From an LLM training perspective, 0G does have technical content. But what they’re doing is fine-tuning, not pre-training. Fine-tuning means taking a pre-trained model and using smaller compute resources to adapt it for specific tasks. In contrast, companies like OpenAI or xAI (Grok) handle pre-training with massive datasets (e.g., 1TB tokens).
For example, if OpenAI trained and released a GPT-3 model (they didn’t actually release it), 0G Compute Network would let users fine-tune it with their own data, creating a customized GPT-3 variant. That’s the idea.
More precisely, 0G Compute Network provides the environment for fine-tuning, combined with blockchain’s economic models and reward mechanisms. Users can contribute compute power for fine-tuning and earn rewards, while others can use the fine-tuned models.
As for how Providers interact with on-chain contracts, that’s straightforward. 0G uses Solidity contracts, e.g., 0g-serving-contract. Calls follow the standard Ethereum ecosystem. What 0G adds is recording fine-tuning results, distributing training tasks, handling rewards/penalties—all encoded in contracts. Off-chain compute nodes then integrate with these contracts.

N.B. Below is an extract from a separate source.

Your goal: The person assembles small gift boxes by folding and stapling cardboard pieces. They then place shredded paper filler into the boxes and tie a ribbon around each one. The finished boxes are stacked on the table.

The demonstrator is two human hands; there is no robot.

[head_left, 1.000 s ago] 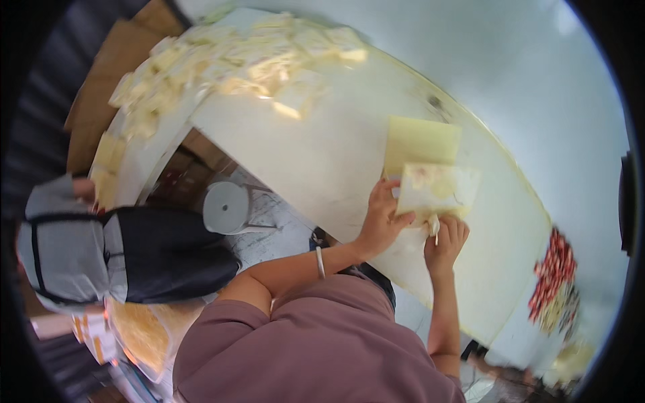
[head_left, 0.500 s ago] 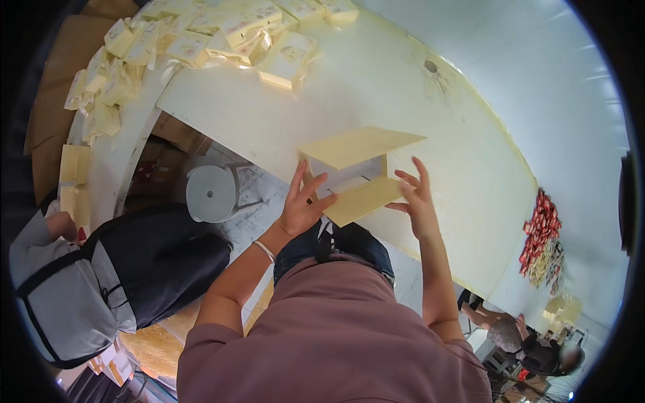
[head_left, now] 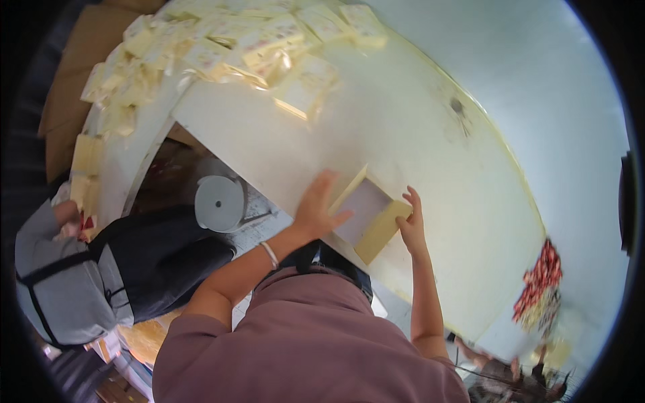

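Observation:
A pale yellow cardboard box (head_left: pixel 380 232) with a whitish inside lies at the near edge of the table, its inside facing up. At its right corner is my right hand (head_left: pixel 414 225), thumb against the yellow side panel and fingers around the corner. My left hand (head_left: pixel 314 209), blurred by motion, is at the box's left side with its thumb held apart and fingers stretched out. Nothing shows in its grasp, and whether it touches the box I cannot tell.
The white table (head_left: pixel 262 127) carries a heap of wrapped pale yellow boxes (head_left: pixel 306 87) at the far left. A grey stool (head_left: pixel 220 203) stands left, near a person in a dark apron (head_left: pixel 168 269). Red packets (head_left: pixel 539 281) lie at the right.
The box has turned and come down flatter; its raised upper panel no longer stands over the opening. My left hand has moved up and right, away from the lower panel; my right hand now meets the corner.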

In summary, I need to revise my initial stance: 0G does have some real technical content, though more on the engineering side. Both in blockchain (DA) and AI (model fine-tuning), they’ve made solid progress, and their business logic already forms a closed loop.
That said, writing this analysis of 0G felt less straightforward than with other projects. Their whitepaper and docs are incomplete, and their technical roadmap isn’t very unified, so it’s hard to find clean, top-down explanations. Still, based on the analysis above, I think the technical picture of 0G is now clear enough.